*YOUR INSTRUCTIONS*
Take the lines in the listing below from the line with "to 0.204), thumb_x" up to and including the line with "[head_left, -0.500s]" and set them down exactly, skipping pictures and adding nothing.

*STORED DATA*
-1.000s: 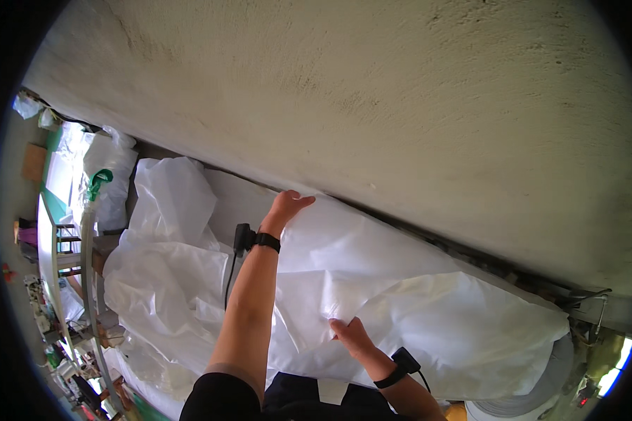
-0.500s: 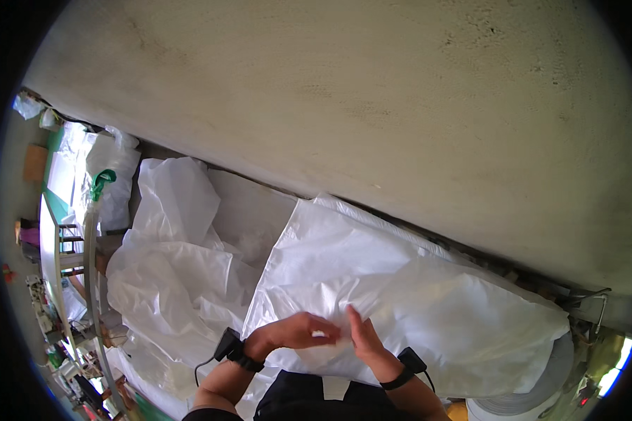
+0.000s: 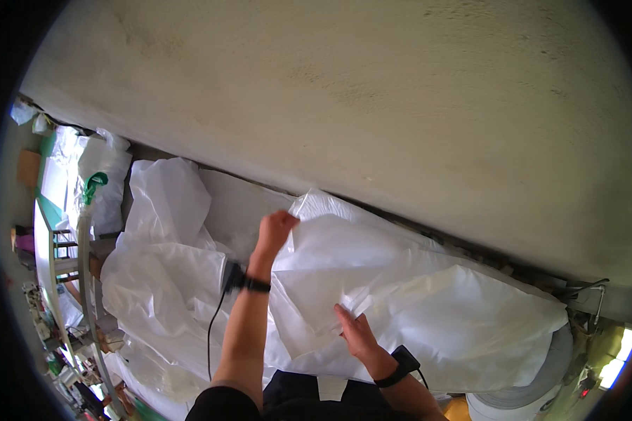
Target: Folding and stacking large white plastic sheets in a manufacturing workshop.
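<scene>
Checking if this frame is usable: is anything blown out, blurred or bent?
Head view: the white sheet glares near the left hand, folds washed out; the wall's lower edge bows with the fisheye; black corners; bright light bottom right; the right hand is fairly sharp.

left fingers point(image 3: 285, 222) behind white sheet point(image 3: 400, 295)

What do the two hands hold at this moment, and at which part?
The left hand grips the white sheet at its upper left edge. The right hand pinches a folded edge of the same sheet lower down.
</scene>
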Tool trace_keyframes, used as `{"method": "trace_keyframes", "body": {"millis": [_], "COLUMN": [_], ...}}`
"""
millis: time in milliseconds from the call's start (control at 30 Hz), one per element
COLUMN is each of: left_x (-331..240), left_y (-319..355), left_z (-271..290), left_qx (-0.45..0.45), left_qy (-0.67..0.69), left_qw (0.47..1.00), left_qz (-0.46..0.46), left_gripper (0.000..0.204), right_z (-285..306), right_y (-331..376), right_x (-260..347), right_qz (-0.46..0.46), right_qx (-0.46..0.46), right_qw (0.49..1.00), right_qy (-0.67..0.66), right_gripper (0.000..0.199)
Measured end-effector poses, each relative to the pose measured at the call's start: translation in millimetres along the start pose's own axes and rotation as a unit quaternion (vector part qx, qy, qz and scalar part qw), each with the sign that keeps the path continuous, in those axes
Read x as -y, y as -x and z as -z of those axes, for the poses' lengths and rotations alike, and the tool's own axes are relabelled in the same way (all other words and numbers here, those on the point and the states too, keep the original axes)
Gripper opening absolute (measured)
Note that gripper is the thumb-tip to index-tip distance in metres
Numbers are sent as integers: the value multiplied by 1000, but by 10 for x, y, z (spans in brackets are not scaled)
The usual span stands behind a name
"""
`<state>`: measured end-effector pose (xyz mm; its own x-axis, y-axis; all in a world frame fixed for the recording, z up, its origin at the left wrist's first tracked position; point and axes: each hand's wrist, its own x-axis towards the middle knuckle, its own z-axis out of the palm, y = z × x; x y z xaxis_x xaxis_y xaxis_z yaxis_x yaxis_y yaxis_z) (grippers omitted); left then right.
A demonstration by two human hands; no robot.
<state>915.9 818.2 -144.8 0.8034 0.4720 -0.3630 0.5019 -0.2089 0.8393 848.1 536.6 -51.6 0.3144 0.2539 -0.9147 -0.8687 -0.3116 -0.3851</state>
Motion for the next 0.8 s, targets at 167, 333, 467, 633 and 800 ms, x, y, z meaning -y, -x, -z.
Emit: {"method": "trace_keyframes", "body": {"millis": [167,333,467,633,800], "left_x": [-498,-182,172,97,-388], "left_y": [1478,1167,-226,-602,710], "left_z": [55,-129,-320,-393,-146], "left_qx": [247,414,-173,-31,-20], "left_qy": [87,63,-201,83,-28], "left_qw": [957,895,960,996,967], "left_qz": [-123,-150,-87,25,-251], "left_gripper": [7,22,50,33,14], "right_z": [2,-51,-82,-93,28], "right_y": [-119,-7,62,79,53], "right_x": [56,179,206,208,267], "right_qz": [4,32,-9,-12,-17], "right_qx": [2,4,7,4,0], "right_qw": [984,994,995,995,985], "right_qy": [-176,-108,-95,-103,-169], "right_gripper": [51,37,38,33,34]}}
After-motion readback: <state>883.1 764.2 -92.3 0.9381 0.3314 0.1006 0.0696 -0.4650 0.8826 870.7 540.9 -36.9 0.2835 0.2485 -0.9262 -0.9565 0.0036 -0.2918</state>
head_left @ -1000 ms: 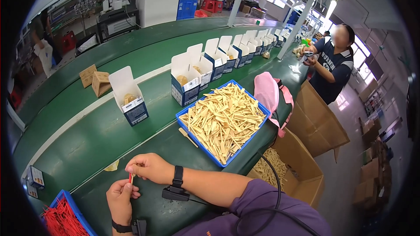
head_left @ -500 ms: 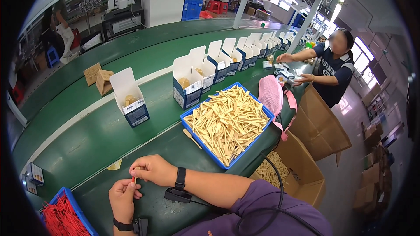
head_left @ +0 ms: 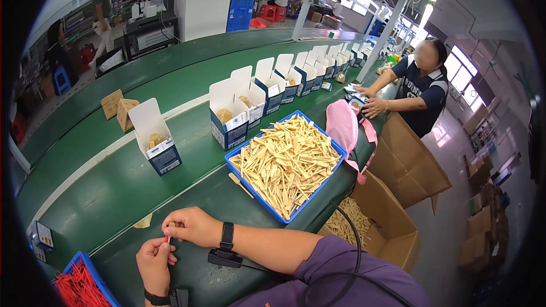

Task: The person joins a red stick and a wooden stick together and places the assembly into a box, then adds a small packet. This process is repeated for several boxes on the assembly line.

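Both hands meet low at the near left of the green tabletop [head_left: 187, 193]. The left hand [head_left: 154, 264] is curled, its fingertips pinching a thin red tie [head_left: 166, 238] that stands upright between the two hands. The right hand [head_left: 190, 225] is closed over what looks like a small wooden stick [head_left: 172, 225], only the tip showing; how firmly it is held cannot be told.

Just left of the hands, at the near edge, a blue bin of red ties [head_left: 79, 287] sits partly out of view. To the right and a little farther off, a blue tray [head_left: 267, 211] is heaped with pale wooden sticks [head_left: 284, 162], and one loose stick [head_left: 241, 185] lies on the tabletop beside its near left side.

The likeliest slip, as I judge it, is the tie sliding out of the pinch: it is thin and held only at the fingertips, so a slight twist of either hand could drop it onto the green surface or off the near edge. The stick, mostly buried in the right hand, could also turn out of line with the tie. The black cable [head_left: 347, 233] runs close by the tray's near corner; a wide sweep of the right forearm might snag it or nudge the heaped sticks over the rim. Farther along, open white-and-blue boxes [head_left: 230, 119] stand on the belt, well apart from the hands, and another person [head_left: 424, 88] works at the far right.
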`<state>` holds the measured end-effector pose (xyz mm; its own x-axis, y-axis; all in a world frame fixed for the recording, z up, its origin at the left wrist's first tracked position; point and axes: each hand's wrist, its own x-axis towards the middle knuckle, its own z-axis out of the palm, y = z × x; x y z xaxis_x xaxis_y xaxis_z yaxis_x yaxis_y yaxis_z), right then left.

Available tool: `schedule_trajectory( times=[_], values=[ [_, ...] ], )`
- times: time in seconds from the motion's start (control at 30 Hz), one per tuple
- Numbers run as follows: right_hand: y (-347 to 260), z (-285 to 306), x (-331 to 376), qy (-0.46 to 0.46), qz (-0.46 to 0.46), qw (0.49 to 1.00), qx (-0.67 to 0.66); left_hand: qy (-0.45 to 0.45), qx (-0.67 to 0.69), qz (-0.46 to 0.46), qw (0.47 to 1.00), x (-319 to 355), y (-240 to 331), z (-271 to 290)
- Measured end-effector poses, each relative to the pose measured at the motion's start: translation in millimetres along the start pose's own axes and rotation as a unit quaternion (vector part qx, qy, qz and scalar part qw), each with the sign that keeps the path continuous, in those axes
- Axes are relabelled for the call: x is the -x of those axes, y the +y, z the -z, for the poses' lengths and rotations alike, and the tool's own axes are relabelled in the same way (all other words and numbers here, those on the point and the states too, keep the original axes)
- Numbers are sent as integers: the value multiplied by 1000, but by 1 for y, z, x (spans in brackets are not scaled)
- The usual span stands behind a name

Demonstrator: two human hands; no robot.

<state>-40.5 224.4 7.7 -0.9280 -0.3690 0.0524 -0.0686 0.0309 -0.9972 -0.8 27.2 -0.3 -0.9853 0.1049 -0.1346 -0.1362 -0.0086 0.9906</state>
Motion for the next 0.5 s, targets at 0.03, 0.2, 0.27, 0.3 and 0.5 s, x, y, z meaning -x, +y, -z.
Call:
schedule_trajectory(
  times=[0.03, 0.2, 0.27, 0.3, 0.5],
  values=[
    [2, -1, 0, -1, 3, 1000, 0, 3, 3, -2, 1000, 1, 0, 0],
    [8, 3, -3, -7, 0, 1000, -21, -12, -9, -5, 1000, -1, 3, -1],
    [13, 0, -7, -13, 0, 999, -36, -7, -11, -12, 1000, 0, -1, 2],
    [18, 1, -8, -12, 0, 999, -46, -9, -12, -19, 1000, -2, -3, -1],
    [27, 3, -10, -7, 0, 999, -53, -7, -9, -22, 1000, -7, -7, -5]
  ],
)
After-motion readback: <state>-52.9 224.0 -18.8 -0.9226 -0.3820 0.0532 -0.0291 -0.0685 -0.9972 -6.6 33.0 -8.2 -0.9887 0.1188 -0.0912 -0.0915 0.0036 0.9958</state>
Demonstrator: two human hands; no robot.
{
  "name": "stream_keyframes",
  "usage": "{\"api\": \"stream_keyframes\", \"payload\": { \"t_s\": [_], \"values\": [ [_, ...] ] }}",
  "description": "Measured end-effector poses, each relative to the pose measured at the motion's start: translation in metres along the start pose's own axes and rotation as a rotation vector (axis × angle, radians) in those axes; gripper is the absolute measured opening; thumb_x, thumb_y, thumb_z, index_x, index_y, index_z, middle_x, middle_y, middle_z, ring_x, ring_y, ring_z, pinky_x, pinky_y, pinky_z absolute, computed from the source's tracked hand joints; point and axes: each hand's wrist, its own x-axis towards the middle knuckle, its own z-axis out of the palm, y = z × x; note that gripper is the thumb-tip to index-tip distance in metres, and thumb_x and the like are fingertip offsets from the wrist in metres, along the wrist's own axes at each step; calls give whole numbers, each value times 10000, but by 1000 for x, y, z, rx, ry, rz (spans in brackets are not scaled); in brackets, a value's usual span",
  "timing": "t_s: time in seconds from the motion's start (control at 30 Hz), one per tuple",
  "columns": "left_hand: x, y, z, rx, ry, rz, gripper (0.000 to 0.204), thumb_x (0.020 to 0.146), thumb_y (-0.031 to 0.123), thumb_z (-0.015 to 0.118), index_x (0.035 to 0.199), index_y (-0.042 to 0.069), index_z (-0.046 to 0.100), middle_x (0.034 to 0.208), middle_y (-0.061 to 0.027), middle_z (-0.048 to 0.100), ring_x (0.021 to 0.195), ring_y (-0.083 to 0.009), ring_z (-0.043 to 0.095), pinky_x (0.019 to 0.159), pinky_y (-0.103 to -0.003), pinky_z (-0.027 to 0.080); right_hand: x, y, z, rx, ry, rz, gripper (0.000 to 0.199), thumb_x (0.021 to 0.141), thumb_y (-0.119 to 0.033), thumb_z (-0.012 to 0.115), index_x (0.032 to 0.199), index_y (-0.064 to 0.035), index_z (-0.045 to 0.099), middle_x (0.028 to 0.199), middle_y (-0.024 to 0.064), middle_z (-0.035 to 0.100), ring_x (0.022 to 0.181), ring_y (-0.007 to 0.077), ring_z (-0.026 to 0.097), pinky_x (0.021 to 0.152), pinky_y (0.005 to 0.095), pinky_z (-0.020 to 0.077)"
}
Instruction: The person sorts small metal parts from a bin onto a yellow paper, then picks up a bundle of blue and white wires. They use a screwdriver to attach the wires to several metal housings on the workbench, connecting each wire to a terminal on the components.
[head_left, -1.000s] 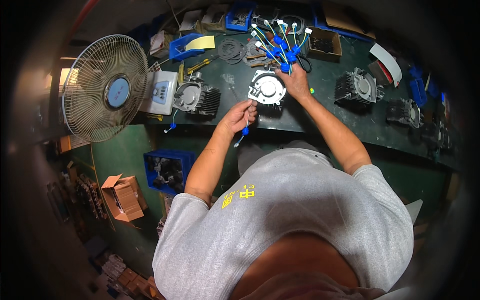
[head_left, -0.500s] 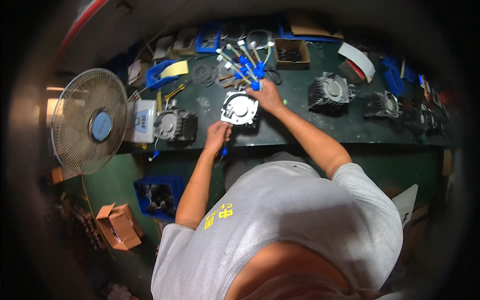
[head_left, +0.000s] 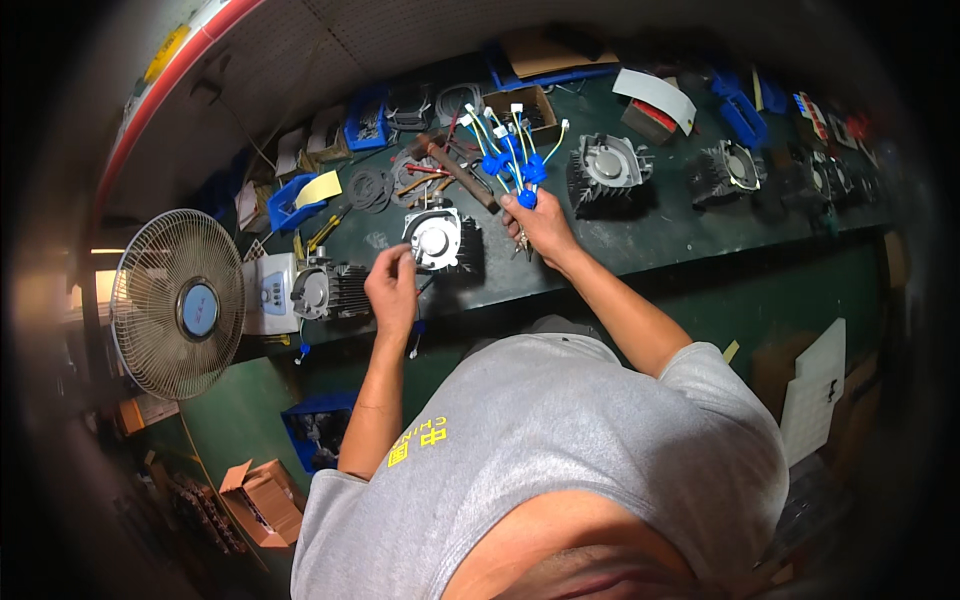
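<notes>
My right hand is closed round a bundle of cables with blue fittings and white plugs, which fan out away from me over the bench. Just left of it stands a metal motor housing with a round silvery face and dark fins. My left hand is at the housing's left edge, fingers pinched together; what they hold, if anything, is too small to make out. Below that hand a thin cable with a blue fitting hangs over the bench edge. A hammer lies behind the housing.
Finned housings stand to the right and another at left, beside a table fan. Blue bins, wire coils and a carton line the back. An open cardboard box sits low at left.
The view has shifted and turned. My right hand has drawn the cable bundle away from the housing, to the right. My left hand has come up along the housing's left side.
</notes>
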Motion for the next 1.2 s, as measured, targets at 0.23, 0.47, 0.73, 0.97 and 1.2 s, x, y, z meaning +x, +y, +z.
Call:
{"api": "stream_keyframes", "payload": {
  "t_s": [0.23, 0.47, 0.73, 0.97, 1.2],
  "values": [
    [3, 83, 65, 260, -292, 773, 477, 767, -104, 644, 1211, 69, 668, 1211, -188, 610, 1114, -393, 596, 928, -434, 508, -75, -25, -2, -62, -35, 58, 282, 1008, -330, 658, 954, -58, 610, 774, 34, 650, 627, 107, 606, 543, 266, 492],
    [-28, 92, 77, 282, -321, 993, 305, 763, -1, 758, 1048, 91, 698, 1170, -144, 600, 1113, -342, 586, 1036, -561, 423, -145, -42, -27, -82, -73, 209, 242, 1016, -304, 648, 1011, -62, 661, 744, 19, 650, 580, 87, 587, 501, 229, 461],
    [-39, 96, 95, 357, -399, 1057, 127, 825, 99, 723, 948, 81, 697, 1050, -83, 664, 1014, -287, 629, 968, -457, 465, -168, -51, -81, 80, 10, 255, 283, 1019, -271, 628, 1084, 4, 602, 911, 128, 686, 726, 213, 727, 591, 311, 626],
    [-51, 111, 154, 570, -553, 884, 151, 856, 113, 727, 998, 80, 689, 884, -92, 640, 893, -297, 624, 769, -423, 486, -129, -58, -141, 56, -22, 172, 282, 1026, -262, 619, 1086, 12, 602, 943, 142, 699, 806, 221, 728, 648, 332, 630],
    [-9, 82, 258, 417, -289, 506, 102, 962, 112, 613, 1017, 29, 630, 923, -192, 642, 922, -416, 604, 791, -499, 486, -52, -84, -247, -113, 166, -57, 310, 1034, -245, 596, 1132, 48, 620, 1101, 184, 729, 984, 262, 740, 654, 329, 626]
  ]
}}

*WORKED SOLUTION*
  "columns": "left_hand: x, y, z, rx, ry, rz, gripper (0.000 to 0.204), thumb_x (0.020 to 0.146), thumb_y (-0.031 to 0.123), thumb_z (-0.015 to 0.118), index_x (0.035 to 0.199), index_y (-0.042 to 0.069), index_z (-0.046 to 0.100), middle_x (0.034 to 0.208), middle_y (-0.061 to 0.027), middle_z (-0.048 to 0.100), ring_x (0.021 to 0.195), ring_y (-0.083 to 0.009), ring_z (-0.043 to 0.095), pinky_x (0.019 to 0.159), pinky_y (-0.103 to -0.003), pinky_z (-0.027 to 0.080); right_hand: x, y, z, rx, ry, rz, gripper (0.000 to 0.199), thumb_x (0.021 to 0.141), thumb_y (-0.119 to 0.033), thumb_z (-0.012 to 0.115), index_x (0.032 to 0.199), index_y (-0.064 to 0.035), index_z (-0.045 to 0.099), middle_x (0.028 to 0.199), middle_y (-0.024 to 0.064), middle_z (-0.035 to 0.100), ring_x (0.022 to 0.181), ring_y (-0.007 to 0.077), ring_z (-0.026 to 0.097), pinky_x (0.021 to 0.152), pinky_y (0.005 to 0.095), pinky_z (-0.020 to 0.077)"
}
Instruction: The person sorts small metal parts from a bin onto a yellow paper, then picks up a bundle of blue and white wires. They use a screwdriver to attach the wires to several metal housings on the workbench, connecting each wire to a terminal on the components.
[head_left, -1.000s] 
[head_left, -0.500s] 

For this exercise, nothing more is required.